Complexity - O($n^2$)
From the table above, we can see that,
- in the worst case, we need to run comparison $1 + 2 + … + (n - 1) = \frac{(n-1)n}{2}$ times
- in the best case, we still need to compare $\frac{(n-1)n}{2}$ times
In this example, we notice that 2, (4, 9), 10, 12, 16
have been in order, but the comparison continues. One way is to set a flag to notice it. We can do this because Bubble Sort is an in-place sorting, which means the list has sorted in ascending order while comparing.
def bubbleSort(nums):
n = len(nums)
has_sorted = False
for i in range(n - 1): # loop passes
if has_sorted:
break
for j in range(n - i - 1):
if nums[j] > nums[j+1]:
nums[j], nums[j+1] = nums[j+1], nums[j]
has_sorted = False
else:
has_sorted = True
return nums
Now the complexity of the enhanced Bubble Sort for the bset case is $O(n)$ while the worset case still stays the same.
Selection Sort
Idea
Selection sort is similar to Bubble sort. It first finds the index of the largest value in the remaining list, then makes an exchange between the largest item and the rightmost item for each loop. Therefore, the exchange happens only once in each iteration.
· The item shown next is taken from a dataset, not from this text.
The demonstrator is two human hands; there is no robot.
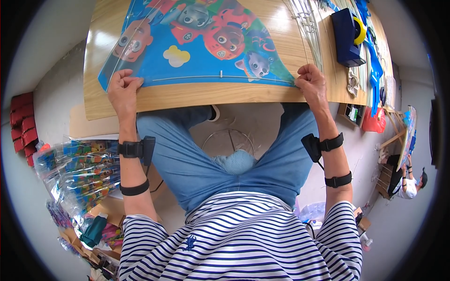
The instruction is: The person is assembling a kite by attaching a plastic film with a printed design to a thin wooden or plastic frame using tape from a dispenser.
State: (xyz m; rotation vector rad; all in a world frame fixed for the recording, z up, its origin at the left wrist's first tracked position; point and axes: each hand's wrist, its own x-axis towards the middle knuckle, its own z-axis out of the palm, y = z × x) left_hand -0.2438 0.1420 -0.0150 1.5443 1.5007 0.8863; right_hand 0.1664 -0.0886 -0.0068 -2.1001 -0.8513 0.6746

Like Bubble sort, there are $n - 1$ iterations. For each iteration, we need to find the largest value from the remaining $n -i$ items.
Code
def selectionSort(nums):
n = len(nums)
for i in range(n - 1):
max_index = 0
for j in range(1, n - i):
if nums[j] > nums[max_index]:
max_index = j
nums[n-i-1], nums[max_index] = nums[max_index], nums[n-i-1]
return nums
Analysis
Stable - No
After each iteration, we swap two items, so the order of the items are not ensured.
Complexity
Obviously, no matter the best case or the worst case, we need $O(n^2)$ comparisons.
Insertion Sort
Idea
As the name suggests, we insert an item into the proper position of the well-sorted sublist each time. In other words, we maintain the sublist sorted in each iteration.
But how? For each $x_i$ in the sorted list, we compare $x_i$ with the being sorted item $x'$,
- if $x' >= x_i$,
- simply put $x'$ behind $x_i$
- end
- if $x' < x_i$,
- move $x_i$ a step forward (in the right direction)
- then move on to the next $x_i$ in the sorted list
- repeat the above comparison
- or we reach the start point, then we know that $x'$ is the smallest number so far. For example, $2$ is placed at the beginning of the list during the third iteration shown in Figure 2.
Code
def insertionSort(nums):
n = len(nums)
for i in range(1, n):
cur_elem = nums[i]
cur_index = i
while cur_index > 0 and cur_elem < nums[cur_index - 1]:
nums[cur_index] = nums[cur_index - 1]
cur_index -= 1
nums[cur_index] = cur_elem
return nums
Analysis
Stable - Yes
Complexity
For the best case where all items are sorted well and the corresponding sublist is sorted, there is no need to do a move operation. Therefore, the complexity is $O(n)$.
For the worst case, we still need $O(n^2$) comparisons.
Quick Sort
Idea
Quick sort adopts the idea of divide and conquer. The main strategy is that we do a partition at the pivot value, dividing the list into two parts
- the left part contains items that are smaller than the pivot value
- the right part contains items that are greater than the pivot value
How? Well, we use two pointers: the left pointer and the right pointer that point to the first and the last of the remaining list respectively.
- Move the left pointer forward(towards the right direction) until the pointed element is greater than the pivot value
- Move the right pointer backward(towards the left direction) until the pointed element is smaller than the pivot value
But how to choose the pivot? Well, you could use the first element of a list.
Let’s take an example. In Figure 3, we choose 9 as our pivot, after some steps we stop at the second row. We do a swap between pointers and then continue moving on until the two pointers pass by each other (the forth row). Well, since the two pointers have met, we cannot move further towards either the right or the left direction, which means that we are done. Obviously, the pivot value should be between the right pointer and the left pointer, so we do an exchange again.
Analysis
Stable - No
We do a swap between pointers, so the order of elements are not maintained.